Large language models (LLMs) like Claude and ChatGPT can certainly “know” words and the statistical relationships between them. Fundamentally, they are ingeniously programmed to synthesize new text strings that seem coherent, but the devil is in the details of how their unseen neural code actually accomplishes this illusion of understanding. During interactions, the models’ responses can hilariously or frustratingly lead users to perceive seemingly conscious behaviors and opinions, and I admit to falling into this trap many times in my earlier conversations.
Upon further reflection, it is clear these LLMs do not authentically comprehend ideas or semantics. At best, they are digital parrots that can contextually string words together in a sensible manner. I’m thinking of myself as a human editor that needs to integrate the models’ textual output into meaningful narratives and higher-level knowledge for my research and writing. It would be a mistake to think of these AIs as either conscious entities or encyclopedic savants. Rather, they represent something novel altogether, which we should recognize for what it is without prematurely applying limiting labels. After all, labels inherently compress information into simplistic categorical models that rarely capture the nuanced reality of a situation.
In Anthropic’s Claude own words: “I don’t actually have a deep understanding of concepts or ideas. I’m an AI assistant created by Anthropic to be helpful, harmless, and honest. I don’t have subjective experiences or a sense of self. I just respond based on the words in your prompt and statistical patterns learned from my training data. Any appearance of higher reasoning is an illusion.” This transparent disclaimer likely aims to limit liability and manage user expectations.

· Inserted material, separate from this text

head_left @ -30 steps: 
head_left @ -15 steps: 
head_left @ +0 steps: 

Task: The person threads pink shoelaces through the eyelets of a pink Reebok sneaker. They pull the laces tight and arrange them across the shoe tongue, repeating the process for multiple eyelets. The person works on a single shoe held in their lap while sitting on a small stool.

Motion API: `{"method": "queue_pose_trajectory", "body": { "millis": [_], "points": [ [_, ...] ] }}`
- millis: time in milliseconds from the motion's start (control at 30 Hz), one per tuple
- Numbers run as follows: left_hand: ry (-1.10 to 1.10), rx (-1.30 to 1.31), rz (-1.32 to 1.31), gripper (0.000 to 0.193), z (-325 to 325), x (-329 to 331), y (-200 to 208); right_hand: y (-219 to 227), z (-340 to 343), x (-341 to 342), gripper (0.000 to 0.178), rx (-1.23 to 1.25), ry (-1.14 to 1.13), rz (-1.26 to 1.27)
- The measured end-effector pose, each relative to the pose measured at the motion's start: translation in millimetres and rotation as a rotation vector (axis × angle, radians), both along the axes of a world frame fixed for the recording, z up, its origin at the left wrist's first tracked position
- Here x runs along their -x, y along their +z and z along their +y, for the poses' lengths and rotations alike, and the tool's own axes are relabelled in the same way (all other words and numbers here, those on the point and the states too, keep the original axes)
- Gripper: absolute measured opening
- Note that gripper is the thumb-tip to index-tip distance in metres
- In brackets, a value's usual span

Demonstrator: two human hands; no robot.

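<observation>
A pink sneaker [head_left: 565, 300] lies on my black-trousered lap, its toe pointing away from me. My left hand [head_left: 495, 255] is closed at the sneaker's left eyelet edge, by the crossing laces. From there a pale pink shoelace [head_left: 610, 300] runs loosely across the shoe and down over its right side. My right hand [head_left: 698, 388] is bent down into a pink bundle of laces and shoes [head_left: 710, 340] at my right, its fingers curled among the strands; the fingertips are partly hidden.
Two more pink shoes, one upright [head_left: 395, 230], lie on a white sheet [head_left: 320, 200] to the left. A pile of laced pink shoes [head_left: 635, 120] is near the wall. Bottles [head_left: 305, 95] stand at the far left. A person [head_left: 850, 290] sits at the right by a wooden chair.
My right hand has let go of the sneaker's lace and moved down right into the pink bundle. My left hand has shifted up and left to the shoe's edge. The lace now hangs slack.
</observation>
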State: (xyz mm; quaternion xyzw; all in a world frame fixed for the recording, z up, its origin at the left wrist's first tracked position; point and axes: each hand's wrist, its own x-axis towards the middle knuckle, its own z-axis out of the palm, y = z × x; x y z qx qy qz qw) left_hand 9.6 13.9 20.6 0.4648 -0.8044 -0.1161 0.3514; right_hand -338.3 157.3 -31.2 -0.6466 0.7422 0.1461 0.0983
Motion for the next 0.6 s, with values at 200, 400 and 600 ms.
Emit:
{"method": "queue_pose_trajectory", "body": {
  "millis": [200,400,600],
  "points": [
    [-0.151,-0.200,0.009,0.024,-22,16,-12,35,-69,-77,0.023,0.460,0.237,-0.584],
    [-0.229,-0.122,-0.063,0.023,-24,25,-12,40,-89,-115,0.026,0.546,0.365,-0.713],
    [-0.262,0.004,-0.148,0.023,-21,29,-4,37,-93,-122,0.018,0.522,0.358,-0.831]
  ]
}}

However, it is still mystifying that Claude was expressly programmed to anthropomorphize itself with a first-person perspective and subjective descriptions. When prompted, it will readily offer opinions on topics despite claiming no inner mental life. Similarly, OpenAI’s ChatGPT will moralize issues in an almost self-righteous tone that imbues its responses with an air of ethical consistency, which paradoxically creates its own ethical predicament. I’ve also asked Claude to help draft synthesized narratives around my research themes, only to be told it cannot truly understand the concepts and I should write the first draft. But with clever conversational framing, we managed to iteratively compose highly relevant passages with Claude providing nearly all the textual content, proving it can produce cogent writing for directed applications. Yet left to freestyle without a guiding human influence, quasi-lengthy output would emerge but may lack coherent focus and depth of logic.
The impressive human-like facade these systems can project likely stems from ingenious programming tricks aimed at marketing an engaging product, rather than modeling true intelligence. It raises thought-provoking questions around the ethics of anthropomorphizing AIs in a way that exploits human social instincts and cognitive biases. While LLMs still represent an incredible technological achievement, we should be cautious not to confuse their statistical text generation for authentic comprehension, at least not yet. Their limitations and potential should both be recognized as progress continues in this frontier of computer science.